Talk. For Smarter Authentication, We Might Need to Use the Brain

Abstract. We deserve smarter authentication mechanisms to move on from the current password-dominated scene. With the democratization of neurotechnologies, the usage of brain biometrics in everyday life becomes a tangible possibility. In this talk, we will present research contributions towards practical brainwave-based user authentication, covering both security and usability aspects.

Biography. Patricia Arias-Cabarcos is Professor of IT Security at Paderborn University. Her research interests lie in the area of human-centered security and privacy, with a special focus on usable authentication, behavioral data protection, and data-driven transparency. She publishes in major conferences in the field, such as CCS and USENIX Security, having also served on the technical program committee for this type of venues, including CCS, ESORICS and EuroUSEC.

Twitter: @patriAriasC

Talk. The Cyber-Triad - TTPs, Nightmares and Epic Fails All Things IR, Reverse Engineering and Red Teaming

Abstract. IT security incidents occur in many forms and characteristics. The reasons for a successful attack and the resulting incident are also diverse.

Using current examples from the last two years, this presentation explains in a realistic manner how Reverse Engineering, Incident Response/Readiness and various topics from the offensive side interact when dealing with an incident and where are limitations. Furthermore, fundamental obstacles and show-stoppers in the area of analyzing and dealing with IT security incidents are also discussed.

Biography. Jasper Bongertz is a network security expert with a focus on network forensics and incident response.
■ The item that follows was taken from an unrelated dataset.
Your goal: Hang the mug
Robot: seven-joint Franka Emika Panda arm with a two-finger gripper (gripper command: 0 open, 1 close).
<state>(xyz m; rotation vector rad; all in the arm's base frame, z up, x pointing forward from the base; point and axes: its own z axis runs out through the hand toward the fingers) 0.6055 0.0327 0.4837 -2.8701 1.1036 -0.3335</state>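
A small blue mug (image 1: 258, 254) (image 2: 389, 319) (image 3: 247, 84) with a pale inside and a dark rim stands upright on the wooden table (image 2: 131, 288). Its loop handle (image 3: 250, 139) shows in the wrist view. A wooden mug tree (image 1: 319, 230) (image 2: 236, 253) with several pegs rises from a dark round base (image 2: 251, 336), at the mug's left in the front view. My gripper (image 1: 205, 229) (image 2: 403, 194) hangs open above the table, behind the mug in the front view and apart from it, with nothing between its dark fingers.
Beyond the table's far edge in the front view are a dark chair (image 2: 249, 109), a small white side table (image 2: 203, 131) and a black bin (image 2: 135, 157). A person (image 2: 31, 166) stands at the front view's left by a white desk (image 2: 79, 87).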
He works as Head of Incident Response at G DATA Advanced Analytics in Bochum.

Talk. DoubleX: Statically Detecting Vulnerable Data Flows in Browser Extensions at Scale

Abstract. Browser extensions have elevated privileges compared to web pages, thus attracting the interest of attackers. While prior work focused on detecting malicious extensions, we consider vulnerable extensions. In fact, a web page under the control of an attacker can send malicious payloads to a vulnerable extension, leading to, e.g., universal XSS.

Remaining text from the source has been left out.